#### [Problem description]
Pick out each line of the records in which the word "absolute" appears.

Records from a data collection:
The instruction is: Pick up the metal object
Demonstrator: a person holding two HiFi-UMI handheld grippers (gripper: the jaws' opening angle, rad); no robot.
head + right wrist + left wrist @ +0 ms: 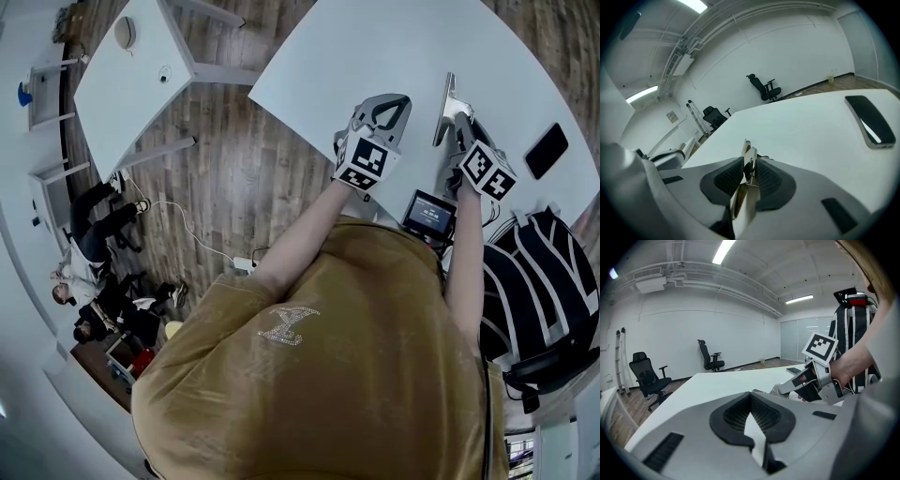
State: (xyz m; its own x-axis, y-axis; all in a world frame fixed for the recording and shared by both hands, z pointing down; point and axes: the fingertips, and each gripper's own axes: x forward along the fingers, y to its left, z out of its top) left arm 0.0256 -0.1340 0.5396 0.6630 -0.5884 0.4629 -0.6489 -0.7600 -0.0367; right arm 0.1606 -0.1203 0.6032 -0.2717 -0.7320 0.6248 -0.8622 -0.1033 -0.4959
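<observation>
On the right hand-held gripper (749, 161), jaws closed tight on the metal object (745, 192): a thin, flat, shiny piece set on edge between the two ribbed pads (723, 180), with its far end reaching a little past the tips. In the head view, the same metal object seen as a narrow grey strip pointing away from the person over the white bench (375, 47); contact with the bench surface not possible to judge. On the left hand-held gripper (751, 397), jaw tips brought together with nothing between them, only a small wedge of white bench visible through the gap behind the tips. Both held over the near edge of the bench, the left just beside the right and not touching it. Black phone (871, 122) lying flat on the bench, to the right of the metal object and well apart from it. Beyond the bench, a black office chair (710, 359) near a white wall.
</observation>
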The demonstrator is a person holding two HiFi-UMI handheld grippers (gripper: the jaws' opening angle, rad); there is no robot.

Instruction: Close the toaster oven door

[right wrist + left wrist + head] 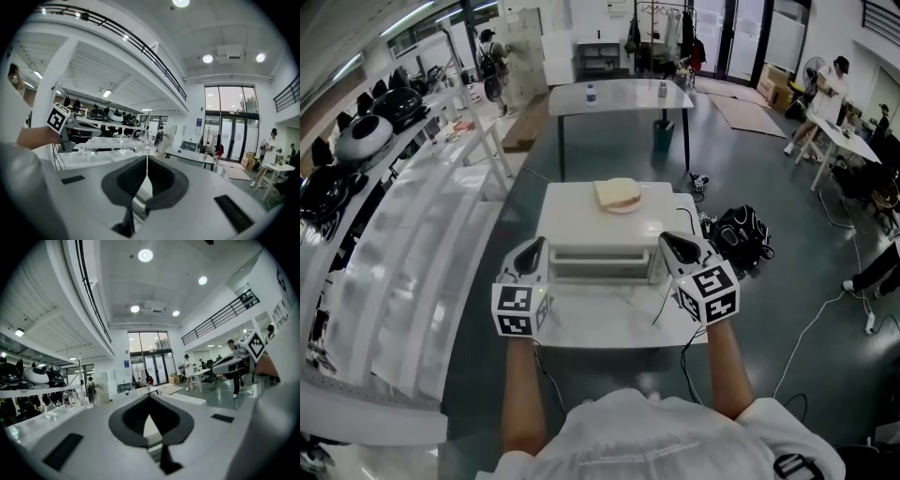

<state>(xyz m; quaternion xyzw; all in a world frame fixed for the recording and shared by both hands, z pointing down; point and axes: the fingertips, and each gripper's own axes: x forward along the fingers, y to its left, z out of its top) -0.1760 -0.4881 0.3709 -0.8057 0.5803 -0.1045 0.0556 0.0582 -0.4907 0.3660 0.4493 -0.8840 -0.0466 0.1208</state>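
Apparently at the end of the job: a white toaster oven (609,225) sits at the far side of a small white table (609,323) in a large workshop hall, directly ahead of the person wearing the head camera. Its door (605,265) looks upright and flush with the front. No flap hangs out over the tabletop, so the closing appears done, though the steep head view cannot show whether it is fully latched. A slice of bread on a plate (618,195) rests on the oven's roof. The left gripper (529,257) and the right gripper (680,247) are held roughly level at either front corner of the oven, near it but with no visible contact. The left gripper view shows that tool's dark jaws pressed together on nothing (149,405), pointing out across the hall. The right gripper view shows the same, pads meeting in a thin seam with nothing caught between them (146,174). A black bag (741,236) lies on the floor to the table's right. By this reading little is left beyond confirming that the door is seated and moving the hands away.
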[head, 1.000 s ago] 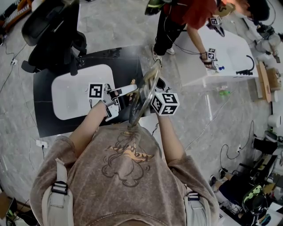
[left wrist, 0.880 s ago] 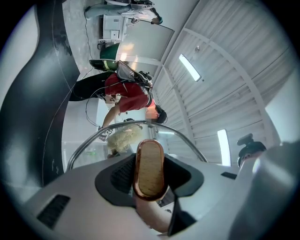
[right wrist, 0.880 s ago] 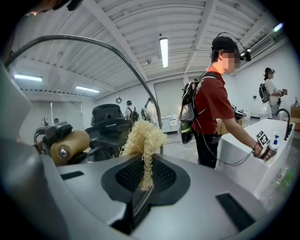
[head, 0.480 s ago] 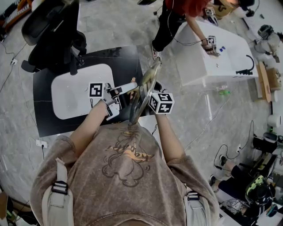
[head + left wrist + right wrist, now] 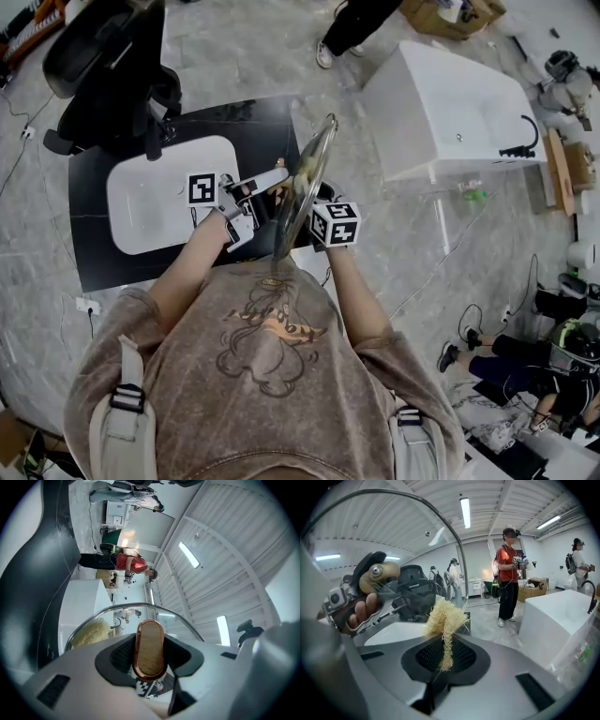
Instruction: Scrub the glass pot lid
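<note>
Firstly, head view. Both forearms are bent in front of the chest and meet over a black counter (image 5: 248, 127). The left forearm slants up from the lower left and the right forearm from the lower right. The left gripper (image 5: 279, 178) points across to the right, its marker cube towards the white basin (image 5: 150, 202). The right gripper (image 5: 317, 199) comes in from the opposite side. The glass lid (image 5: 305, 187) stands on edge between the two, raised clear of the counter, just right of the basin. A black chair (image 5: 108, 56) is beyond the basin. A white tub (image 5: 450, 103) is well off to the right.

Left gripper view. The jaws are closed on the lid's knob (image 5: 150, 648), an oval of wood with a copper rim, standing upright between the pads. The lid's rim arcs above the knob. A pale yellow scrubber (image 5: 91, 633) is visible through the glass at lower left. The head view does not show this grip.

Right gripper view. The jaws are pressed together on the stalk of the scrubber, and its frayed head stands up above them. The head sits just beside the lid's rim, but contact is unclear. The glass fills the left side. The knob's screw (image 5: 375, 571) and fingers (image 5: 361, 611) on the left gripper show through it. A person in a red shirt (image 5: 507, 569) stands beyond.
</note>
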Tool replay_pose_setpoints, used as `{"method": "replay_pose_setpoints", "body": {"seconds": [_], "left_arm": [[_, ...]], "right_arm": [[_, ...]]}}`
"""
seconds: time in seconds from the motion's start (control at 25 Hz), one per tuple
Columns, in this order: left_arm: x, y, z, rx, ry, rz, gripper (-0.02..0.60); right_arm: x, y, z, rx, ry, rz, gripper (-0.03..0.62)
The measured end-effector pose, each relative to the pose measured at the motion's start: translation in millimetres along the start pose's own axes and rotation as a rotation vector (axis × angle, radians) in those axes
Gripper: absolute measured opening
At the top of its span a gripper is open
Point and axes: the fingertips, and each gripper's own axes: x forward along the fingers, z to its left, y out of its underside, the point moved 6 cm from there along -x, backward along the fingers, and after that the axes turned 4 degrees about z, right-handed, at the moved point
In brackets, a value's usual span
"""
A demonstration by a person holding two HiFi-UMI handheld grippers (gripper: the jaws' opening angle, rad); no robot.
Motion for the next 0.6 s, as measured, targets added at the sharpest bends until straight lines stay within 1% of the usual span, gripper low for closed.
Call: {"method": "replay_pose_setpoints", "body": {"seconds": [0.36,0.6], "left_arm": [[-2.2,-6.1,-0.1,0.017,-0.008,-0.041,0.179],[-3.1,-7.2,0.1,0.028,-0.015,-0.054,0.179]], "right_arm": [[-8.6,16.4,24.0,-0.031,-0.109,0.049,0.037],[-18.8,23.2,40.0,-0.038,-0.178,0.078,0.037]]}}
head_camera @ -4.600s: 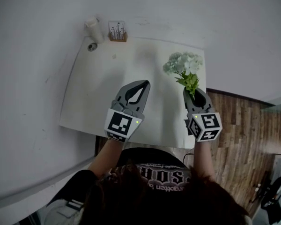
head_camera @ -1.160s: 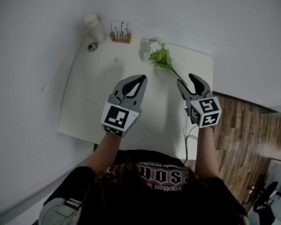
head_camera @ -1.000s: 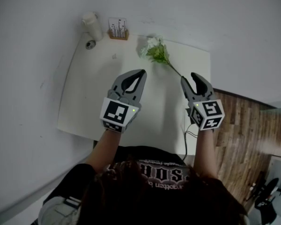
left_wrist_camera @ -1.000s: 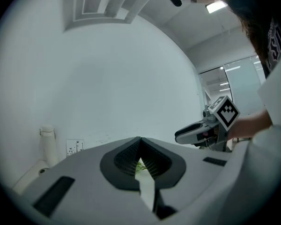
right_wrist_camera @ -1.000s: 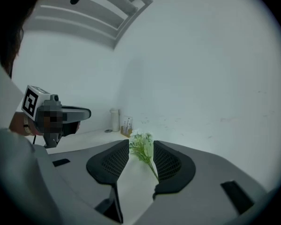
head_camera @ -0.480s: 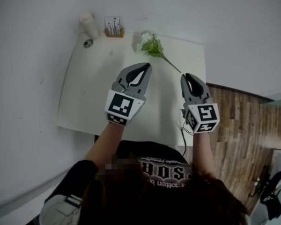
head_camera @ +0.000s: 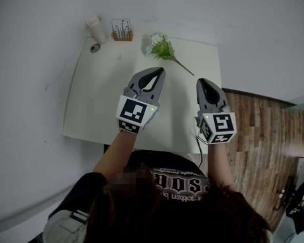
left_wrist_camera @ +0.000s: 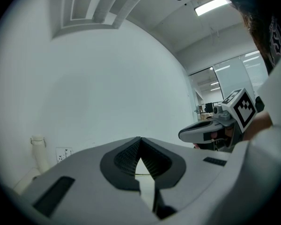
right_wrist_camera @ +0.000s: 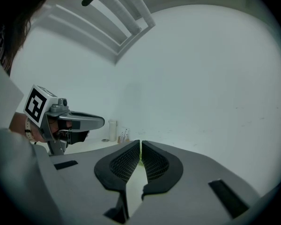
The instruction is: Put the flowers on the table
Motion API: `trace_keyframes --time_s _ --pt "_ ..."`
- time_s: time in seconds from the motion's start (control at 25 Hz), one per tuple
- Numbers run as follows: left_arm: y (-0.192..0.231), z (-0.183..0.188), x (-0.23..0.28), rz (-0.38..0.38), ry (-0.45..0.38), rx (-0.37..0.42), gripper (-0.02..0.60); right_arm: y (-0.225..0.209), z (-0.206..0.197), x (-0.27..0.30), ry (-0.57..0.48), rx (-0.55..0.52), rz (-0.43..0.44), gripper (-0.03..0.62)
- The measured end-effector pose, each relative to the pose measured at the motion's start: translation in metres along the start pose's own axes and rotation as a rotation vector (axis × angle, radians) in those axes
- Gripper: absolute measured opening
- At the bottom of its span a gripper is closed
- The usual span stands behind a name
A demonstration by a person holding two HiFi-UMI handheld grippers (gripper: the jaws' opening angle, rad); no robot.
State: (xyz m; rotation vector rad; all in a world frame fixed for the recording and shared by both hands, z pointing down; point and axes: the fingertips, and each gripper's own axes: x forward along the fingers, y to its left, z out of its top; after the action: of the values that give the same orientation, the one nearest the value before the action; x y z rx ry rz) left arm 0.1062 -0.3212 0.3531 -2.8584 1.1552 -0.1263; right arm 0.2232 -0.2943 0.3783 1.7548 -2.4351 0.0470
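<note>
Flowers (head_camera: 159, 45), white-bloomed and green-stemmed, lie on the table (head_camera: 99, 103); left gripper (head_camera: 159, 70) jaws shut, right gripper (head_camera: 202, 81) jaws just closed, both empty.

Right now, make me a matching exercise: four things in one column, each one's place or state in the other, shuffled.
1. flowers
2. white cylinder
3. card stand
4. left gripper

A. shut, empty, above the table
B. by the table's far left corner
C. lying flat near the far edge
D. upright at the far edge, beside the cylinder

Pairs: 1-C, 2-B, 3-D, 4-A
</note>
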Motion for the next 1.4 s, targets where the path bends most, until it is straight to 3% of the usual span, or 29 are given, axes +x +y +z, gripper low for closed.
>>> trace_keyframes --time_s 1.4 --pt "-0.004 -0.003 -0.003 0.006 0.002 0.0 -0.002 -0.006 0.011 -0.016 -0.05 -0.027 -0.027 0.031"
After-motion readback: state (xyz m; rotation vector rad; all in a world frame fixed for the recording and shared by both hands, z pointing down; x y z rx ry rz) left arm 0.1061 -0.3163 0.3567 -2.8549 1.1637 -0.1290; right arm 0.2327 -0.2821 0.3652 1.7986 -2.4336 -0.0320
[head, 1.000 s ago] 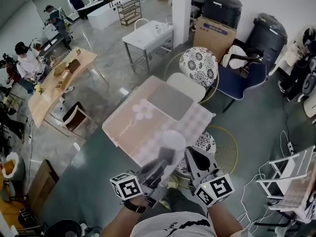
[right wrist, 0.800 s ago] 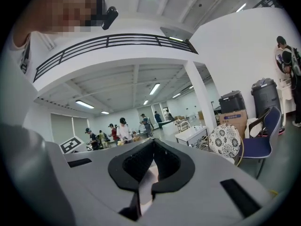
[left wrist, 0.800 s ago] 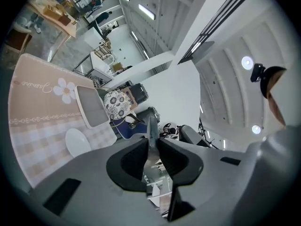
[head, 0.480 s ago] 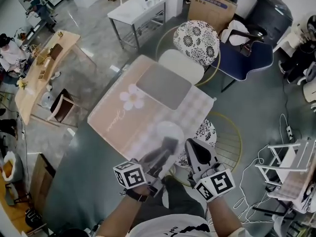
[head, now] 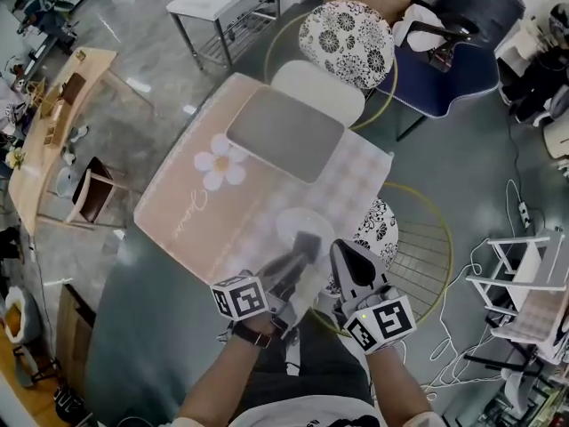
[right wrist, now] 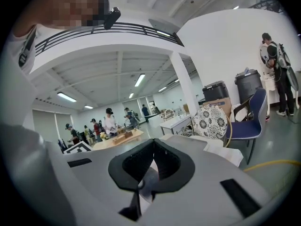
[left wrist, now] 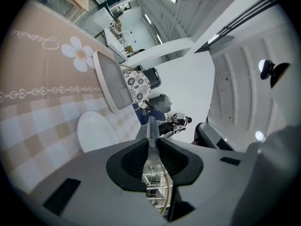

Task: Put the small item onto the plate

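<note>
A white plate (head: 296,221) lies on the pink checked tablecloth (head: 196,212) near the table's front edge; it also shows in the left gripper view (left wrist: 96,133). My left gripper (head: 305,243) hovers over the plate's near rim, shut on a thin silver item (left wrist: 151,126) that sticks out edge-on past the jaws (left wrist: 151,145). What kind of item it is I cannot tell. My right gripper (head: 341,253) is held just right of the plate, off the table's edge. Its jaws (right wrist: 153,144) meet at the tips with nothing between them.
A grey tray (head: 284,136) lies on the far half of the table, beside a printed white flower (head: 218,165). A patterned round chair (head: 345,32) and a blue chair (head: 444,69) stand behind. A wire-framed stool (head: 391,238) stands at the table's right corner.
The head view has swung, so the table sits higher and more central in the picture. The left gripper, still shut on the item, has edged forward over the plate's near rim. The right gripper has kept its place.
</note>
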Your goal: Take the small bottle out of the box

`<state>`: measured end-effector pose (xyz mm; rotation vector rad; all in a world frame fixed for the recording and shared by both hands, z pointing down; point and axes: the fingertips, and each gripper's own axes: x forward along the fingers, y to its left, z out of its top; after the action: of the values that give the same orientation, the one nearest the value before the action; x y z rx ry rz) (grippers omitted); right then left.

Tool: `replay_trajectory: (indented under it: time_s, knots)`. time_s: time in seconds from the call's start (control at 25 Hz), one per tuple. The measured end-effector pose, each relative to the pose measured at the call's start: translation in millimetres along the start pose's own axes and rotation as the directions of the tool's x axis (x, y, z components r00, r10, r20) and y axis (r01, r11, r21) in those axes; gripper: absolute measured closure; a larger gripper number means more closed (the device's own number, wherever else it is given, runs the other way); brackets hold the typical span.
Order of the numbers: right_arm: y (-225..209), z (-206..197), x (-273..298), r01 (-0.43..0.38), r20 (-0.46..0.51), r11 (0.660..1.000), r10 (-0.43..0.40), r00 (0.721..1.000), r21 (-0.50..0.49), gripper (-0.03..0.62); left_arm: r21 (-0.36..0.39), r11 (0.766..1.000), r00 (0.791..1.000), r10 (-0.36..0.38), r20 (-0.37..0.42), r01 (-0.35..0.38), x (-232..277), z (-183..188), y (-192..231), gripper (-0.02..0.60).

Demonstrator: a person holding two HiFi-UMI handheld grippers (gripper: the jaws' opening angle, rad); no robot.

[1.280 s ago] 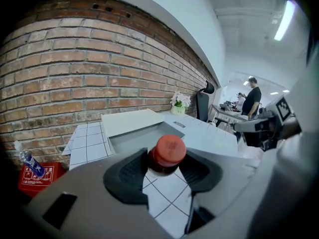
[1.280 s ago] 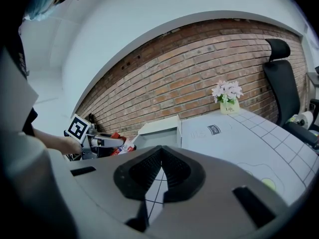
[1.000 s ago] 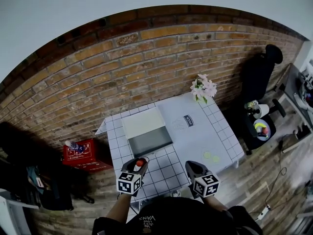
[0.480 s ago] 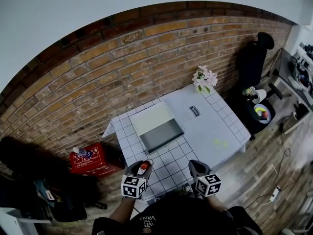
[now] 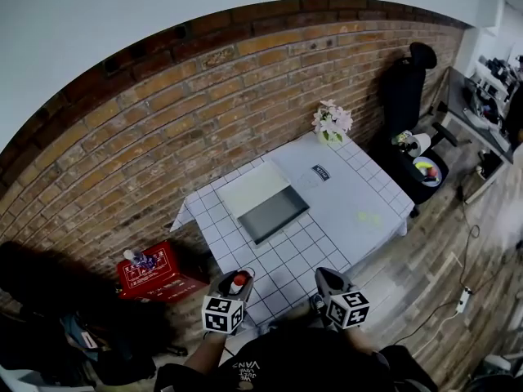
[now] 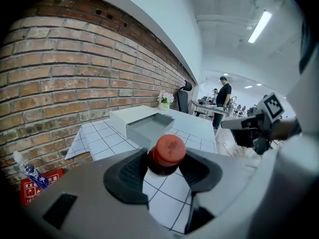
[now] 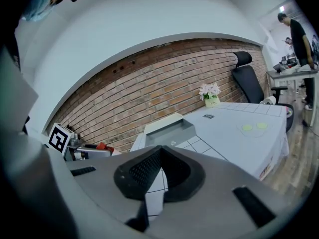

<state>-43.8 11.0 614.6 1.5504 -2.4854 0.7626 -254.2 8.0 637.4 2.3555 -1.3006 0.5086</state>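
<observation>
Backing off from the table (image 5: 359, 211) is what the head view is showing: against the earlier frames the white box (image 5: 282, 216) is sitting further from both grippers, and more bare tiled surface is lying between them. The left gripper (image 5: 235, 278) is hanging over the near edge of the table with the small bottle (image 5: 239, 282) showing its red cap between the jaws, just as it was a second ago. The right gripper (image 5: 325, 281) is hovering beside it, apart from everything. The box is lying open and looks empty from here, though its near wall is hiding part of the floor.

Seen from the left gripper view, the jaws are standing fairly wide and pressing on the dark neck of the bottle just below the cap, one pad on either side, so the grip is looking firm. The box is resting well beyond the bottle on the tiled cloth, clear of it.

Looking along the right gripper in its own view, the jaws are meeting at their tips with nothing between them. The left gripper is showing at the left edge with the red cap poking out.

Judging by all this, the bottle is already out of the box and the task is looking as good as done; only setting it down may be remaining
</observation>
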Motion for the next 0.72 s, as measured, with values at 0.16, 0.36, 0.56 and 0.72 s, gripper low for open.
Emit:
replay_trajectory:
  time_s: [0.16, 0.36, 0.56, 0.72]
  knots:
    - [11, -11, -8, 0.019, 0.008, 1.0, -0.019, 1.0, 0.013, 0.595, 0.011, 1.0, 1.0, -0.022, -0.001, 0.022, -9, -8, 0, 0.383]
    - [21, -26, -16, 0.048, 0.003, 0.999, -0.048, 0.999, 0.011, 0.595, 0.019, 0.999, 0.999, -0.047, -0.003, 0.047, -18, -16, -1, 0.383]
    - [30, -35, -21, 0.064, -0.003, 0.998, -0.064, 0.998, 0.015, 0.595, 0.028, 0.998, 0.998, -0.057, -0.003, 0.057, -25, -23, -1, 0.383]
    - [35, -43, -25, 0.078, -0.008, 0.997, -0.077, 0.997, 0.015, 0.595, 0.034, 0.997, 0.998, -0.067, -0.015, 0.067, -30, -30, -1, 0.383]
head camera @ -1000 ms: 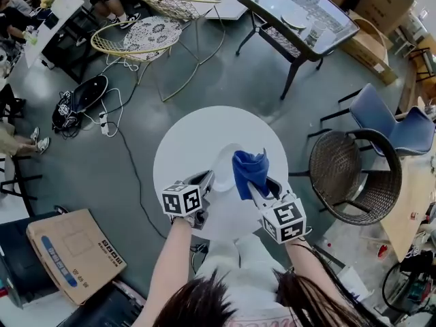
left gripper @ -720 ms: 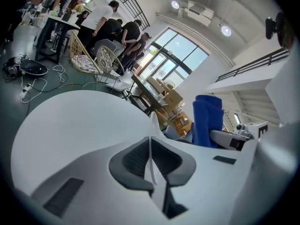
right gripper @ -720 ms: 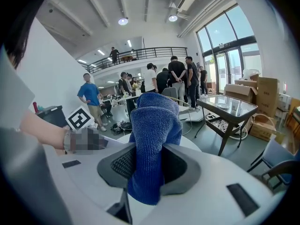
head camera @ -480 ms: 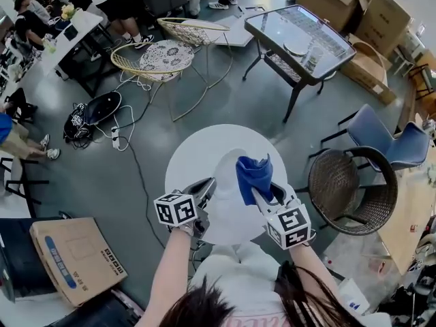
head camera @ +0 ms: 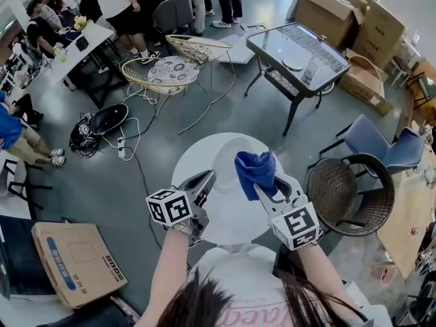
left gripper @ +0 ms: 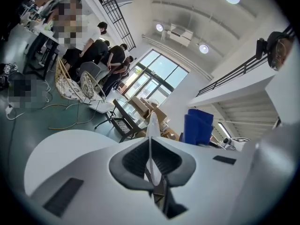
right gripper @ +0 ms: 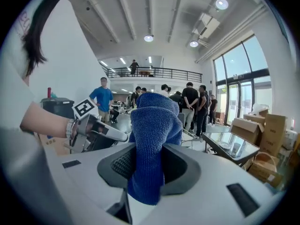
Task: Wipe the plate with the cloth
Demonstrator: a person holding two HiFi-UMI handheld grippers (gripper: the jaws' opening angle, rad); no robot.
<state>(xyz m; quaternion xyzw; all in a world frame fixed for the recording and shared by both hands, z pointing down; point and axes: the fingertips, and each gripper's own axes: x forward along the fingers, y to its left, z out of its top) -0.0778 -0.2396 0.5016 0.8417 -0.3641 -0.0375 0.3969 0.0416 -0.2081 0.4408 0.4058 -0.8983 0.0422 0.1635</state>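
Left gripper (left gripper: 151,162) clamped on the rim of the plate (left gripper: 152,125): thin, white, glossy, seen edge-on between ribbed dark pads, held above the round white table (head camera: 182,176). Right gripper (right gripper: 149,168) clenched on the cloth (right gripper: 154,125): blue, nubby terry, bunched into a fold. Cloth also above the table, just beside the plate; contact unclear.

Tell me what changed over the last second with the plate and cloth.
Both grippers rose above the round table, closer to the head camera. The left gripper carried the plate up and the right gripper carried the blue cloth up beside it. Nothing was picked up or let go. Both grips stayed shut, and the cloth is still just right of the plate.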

#### [Response area]
Gripper: absolute measured opening
- Gripper: absolute measured opening
Tool: `replay_trajectory: (indented under it: time_s, knots)`. time_s: time in seconds from the call's start (control at 25 Hz), one per tuple. The measured end-effector pose, each relative to the pose measured at the call's start: translation in millimetres along the start pose's own axes and rotation as the directions of the tool's x axis (x, y, z components r00, r10, r20) and y axis (r01, r11, r21) in those axes; gripper: absolute measured closure; a larger gripper number means more closed (the device's own number, wherever else it is given, runs the other way); brackets hold the typical span.

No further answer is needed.